[Opening Information shown section]

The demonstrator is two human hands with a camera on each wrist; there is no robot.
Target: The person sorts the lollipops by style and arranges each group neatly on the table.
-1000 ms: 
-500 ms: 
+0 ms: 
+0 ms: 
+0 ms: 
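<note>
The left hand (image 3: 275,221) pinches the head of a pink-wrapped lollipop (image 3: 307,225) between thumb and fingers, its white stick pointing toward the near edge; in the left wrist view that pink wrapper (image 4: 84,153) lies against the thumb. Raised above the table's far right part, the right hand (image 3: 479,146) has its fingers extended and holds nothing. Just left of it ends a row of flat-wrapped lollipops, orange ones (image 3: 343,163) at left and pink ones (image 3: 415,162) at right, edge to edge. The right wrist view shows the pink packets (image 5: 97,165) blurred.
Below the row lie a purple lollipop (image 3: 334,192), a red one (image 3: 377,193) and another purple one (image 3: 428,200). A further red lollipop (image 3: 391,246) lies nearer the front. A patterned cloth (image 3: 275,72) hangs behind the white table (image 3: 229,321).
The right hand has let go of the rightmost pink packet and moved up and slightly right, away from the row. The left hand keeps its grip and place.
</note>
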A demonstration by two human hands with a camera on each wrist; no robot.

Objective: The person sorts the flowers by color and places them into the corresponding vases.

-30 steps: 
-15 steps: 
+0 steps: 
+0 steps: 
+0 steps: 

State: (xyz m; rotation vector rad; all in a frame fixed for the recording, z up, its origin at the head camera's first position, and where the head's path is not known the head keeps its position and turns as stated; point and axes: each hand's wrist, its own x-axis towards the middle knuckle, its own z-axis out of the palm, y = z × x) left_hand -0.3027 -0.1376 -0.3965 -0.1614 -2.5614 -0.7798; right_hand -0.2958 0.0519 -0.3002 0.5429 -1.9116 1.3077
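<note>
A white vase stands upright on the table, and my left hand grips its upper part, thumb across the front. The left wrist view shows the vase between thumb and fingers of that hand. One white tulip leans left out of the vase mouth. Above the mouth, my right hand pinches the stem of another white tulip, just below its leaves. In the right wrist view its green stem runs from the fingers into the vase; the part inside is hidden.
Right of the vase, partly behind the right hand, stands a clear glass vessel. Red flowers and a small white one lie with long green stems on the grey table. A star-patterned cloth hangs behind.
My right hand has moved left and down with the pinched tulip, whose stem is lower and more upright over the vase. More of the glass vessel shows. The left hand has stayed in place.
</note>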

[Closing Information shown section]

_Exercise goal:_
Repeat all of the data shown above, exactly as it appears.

_Response to this exercise:_
The demonstrator is two human hands with a camera on each wrist; there is no robot.
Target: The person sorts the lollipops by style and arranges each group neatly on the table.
-1000 ms: 
-500 ms: 
+0 ms: 
+0 ms: 
+0 ms: 
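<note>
The left hand (image 3: 275,221) pinches the head of a pink-wrapped lollipop (image 3: 307,225) between thumb and fingers, its white stick pointing toward the near edge; in the left wrist view that pink wrapper (image 4: 84,153) lies against the thumb. Raised above the table's far right part, the right hand (image 3: 479,146) has its fingers extended and holds nothing. Just left of it ends a row of flat-wrapped lollipops, orange ones (image 3: 343,163) at left and pink ones (image 3: 415,162) at right, edge to edge. The right wrist view shows the pink packets (image 5: 97,165) blurred.
Below the row lie a purple lollipop (image 3: 334,192), a red one (image 3: 377,193) and another purple one (image 3: 428,200). A further red lollipop (image 3: 391,246) lies nearer the front. A patterned cloth (image 3: 275,72) hangs behind the white table (image 3: 229,321).
The right hand has let go of the rightmost pink packet and moved up and slightly right, away from the row. The left hand keeps its grip and place.
</note>
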A demonstration by two human hands with a camera on each wrist; no robot.

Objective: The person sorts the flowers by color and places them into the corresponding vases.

-30 steps: 
-15 steps: 
+0 steps: 
+0 steps: 
+0 steps: 

State: (xyz m; rotation vector rad; all in a frame fixed for the recording, z up, its origin at the head camera's first position, and where the head's path is not known the head keeps its position and turns as stated; point and axes: each hand's wrist, its own x-axis towards the middle knuckle, its own z-axis out of the palm, y = z × x) left_hand -0.3027 -0.1376 -0.3965 -0.1614 -2.5614 -0.7798; right_hand -0.2958 0.0519 -0.3002 0.5429 -1.9116 1.3077
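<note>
A white vase stands upright on the table, and my left hand grips its upper part, thumb across the front. The left wrist view shows the vase between thumb and fingers of that hand. One white tulip leans left out of the vase mouth. Above the mouth, my right hand pinches the stem of another white tulip, just below its leaves. In the right wrist view its green stem runs from the fingers into the vase; the part inside is hidden.
Right of the vase, partly behind the right hand, stands a clear glass vessel. Red flowers and a small white one lie with long green stems on the grey table. A star-patterned cloth hangs behind.
My right hand has moved left and down with the pinched tulip, whose stem is lower and more upright over the vase. More of the glass vessel shows. The left hand has stayed in place.
</note>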

No more output is needed here.